The program is able to feed a child for a whole year with just $80. This is possible due in part to the generosity of Hy-Vee.
“It helps the kids come to school on Monday ready to learn. They will have enough food in each of their backpacks to last throughout the weekend,” Mauch said.
With the help of the First Presbyterian Church, the club has been able to raise around $10,000. The money will allow them to expand to help more children, cover more schools and continue the program past the end of the school year.
During the first week, about half of the volunteers were from Knox and the other half from the church.
The church has put on a few different fundraisers including a pancake dinner at Applebee’s and has received $7,000 through a grant.
“We received a $7,000 grant and we were in hopes that if we had one hundred kids here, that was going to cost us about $8,000,” Rev. Parker said.

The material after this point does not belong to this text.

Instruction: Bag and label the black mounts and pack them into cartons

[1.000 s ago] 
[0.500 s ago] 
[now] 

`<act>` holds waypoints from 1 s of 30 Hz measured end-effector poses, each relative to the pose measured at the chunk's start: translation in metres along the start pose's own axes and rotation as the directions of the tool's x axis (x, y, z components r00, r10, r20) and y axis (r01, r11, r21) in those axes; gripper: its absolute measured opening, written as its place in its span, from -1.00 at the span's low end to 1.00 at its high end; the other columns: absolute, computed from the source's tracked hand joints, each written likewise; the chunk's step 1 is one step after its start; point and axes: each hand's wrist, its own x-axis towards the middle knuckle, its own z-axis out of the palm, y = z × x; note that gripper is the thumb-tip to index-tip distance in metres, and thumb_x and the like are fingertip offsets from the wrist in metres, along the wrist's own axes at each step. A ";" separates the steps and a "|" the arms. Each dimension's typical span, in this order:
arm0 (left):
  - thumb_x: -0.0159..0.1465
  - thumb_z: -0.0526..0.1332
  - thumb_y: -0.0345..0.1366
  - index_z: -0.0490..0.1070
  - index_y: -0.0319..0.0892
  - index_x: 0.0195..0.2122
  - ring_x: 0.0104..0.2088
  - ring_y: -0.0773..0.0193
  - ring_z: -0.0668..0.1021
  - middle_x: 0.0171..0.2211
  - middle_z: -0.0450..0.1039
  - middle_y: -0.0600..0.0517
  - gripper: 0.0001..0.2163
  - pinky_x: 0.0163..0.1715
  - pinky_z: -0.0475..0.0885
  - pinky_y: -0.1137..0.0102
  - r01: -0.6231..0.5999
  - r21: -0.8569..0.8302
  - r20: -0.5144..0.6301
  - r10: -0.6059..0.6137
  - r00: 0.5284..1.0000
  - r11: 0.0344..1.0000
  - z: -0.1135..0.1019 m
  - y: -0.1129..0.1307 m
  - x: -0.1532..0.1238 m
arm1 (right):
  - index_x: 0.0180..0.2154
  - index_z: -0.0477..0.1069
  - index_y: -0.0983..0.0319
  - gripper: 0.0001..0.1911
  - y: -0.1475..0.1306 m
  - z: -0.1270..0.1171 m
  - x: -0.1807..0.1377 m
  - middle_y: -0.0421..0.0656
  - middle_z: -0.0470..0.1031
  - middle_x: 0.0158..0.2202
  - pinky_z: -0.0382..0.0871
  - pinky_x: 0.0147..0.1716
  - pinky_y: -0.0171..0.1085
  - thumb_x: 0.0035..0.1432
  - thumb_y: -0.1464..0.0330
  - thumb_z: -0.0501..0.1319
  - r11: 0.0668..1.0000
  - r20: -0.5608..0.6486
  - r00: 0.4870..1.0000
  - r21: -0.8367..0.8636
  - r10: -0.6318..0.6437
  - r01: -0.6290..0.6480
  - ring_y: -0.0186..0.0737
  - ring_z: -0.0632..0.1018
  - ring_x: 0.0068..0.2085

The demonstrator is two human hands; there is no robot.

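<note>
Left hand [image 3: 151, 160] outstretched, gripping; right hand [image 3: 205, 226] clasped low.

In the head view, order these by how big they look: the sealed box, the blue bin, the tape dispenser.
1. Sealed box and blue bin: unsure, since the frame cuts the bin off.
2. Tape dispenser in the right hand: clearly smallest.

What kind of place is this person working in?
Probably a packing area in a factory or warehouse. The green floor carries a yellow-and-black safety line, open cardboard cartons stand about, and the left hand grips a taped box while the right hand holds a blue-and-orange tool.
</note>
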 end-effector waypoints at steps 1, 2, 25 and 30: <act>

The grant will allow the organization to feed children for years to come, Parker and Mauch believe. This Friday, they hope to feed 32 children and expand in future weeks as their club grows and the word gets out to other children at the school.
The children receive a variety of food that normally their families may not be able to afford. While the group looks to see if the child is on the free or reduced lunch programs, they do not have any qualifications per se with who receives help from Blessings in a Backpack.
The club hosts meetings on Thursday at 5 p.m. in the Roger Taylor Lounge.